Required action
Below, find the line containing "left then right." and the line containing "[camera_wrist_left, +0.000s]"; reproduce exactly those two and every line between them, omitting pictures.
━━━━
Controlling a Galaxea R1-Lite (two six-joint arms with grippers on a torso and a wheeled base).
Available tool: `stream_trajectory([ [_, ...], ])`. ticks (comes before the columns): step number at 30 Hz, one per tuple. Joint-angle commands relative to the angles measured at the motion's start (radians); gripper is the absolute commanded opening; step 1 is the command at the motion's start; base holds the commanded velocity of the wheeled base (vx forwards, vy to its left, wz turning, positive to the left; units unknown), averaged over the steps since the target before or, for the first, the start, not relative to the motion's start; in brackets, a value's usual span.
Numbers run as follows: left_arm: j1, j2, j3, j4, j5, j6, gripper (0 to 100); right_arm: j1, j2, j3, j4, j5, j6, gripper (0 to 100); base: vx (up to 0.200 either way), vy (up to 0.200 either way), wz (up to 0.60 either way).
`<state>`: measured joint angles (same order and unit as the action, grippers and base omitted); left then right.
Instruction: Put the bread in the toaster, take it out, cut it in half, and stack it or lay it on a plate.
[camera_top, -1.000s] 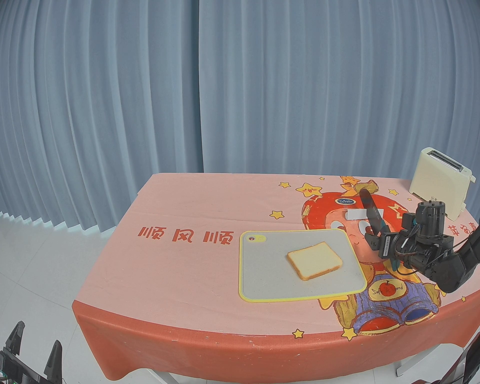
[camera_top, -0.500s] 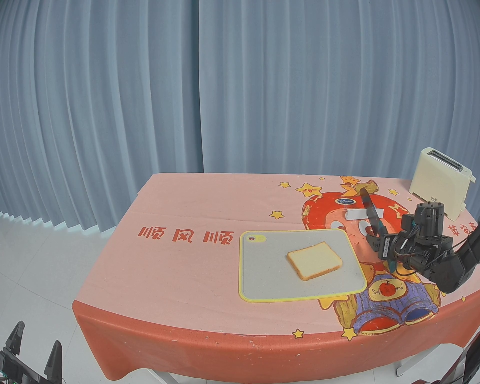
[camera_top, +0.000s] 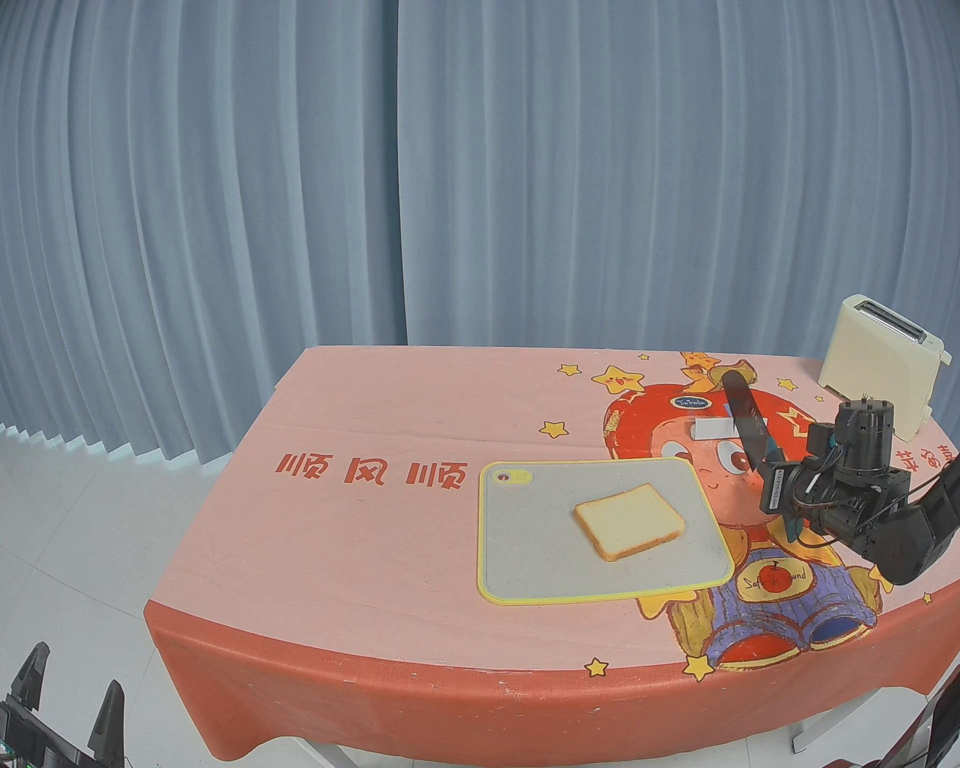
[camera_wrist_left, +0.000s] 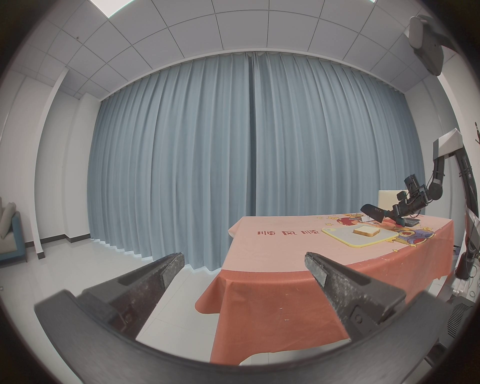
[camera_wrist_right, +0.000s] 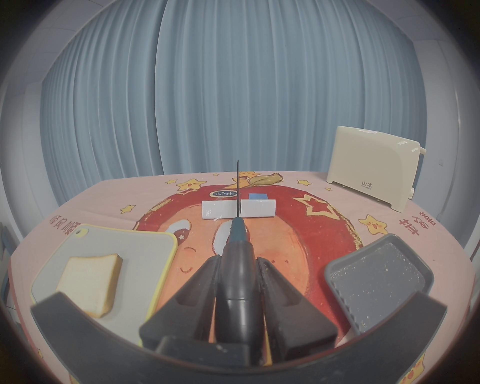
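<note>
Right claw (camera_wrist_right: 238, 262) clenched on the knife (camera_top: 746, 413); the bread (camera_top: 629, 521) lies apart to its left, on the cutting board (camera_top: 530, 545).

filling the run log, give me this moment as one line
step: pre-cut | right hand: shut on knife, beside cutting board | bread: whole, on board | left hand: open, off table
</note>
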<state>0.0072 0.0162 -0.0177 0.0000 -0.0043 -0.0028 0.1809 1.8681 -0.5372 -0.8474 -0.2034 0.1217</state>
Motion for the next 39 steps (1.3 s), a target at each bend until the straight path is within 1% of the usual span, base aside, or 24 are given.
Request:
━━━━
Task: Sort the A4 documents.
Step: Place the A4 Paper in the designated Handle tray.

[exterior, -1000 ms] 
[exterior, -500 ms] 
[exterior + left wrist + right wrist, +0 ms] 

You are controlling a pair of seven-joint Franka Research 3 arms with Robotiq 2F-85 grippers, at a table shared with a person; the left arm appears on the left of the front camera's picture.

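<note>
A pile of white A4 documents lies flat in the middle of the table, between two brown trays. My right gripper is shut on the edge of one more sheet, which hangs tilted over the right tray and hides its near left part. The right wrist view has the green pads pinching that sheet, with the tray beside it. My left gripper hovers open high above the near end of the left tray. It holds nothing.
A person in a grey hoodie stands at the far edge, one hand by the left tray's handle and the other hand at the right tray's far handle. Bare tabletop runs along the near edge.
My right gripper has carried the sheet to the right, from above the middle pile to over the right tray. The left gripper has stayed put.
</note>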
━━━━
Task response
`<state>`: measured joint angles (same order and unit as the action, grippers and base omitted); left then right.
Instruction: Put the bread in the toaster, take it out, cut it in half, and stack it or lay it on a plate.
[camera_top, -1.000s] 
[camera_top, -0.500s] 
[camera_top, +0.000s] 
[camera_wrist_left, +0.000s] 

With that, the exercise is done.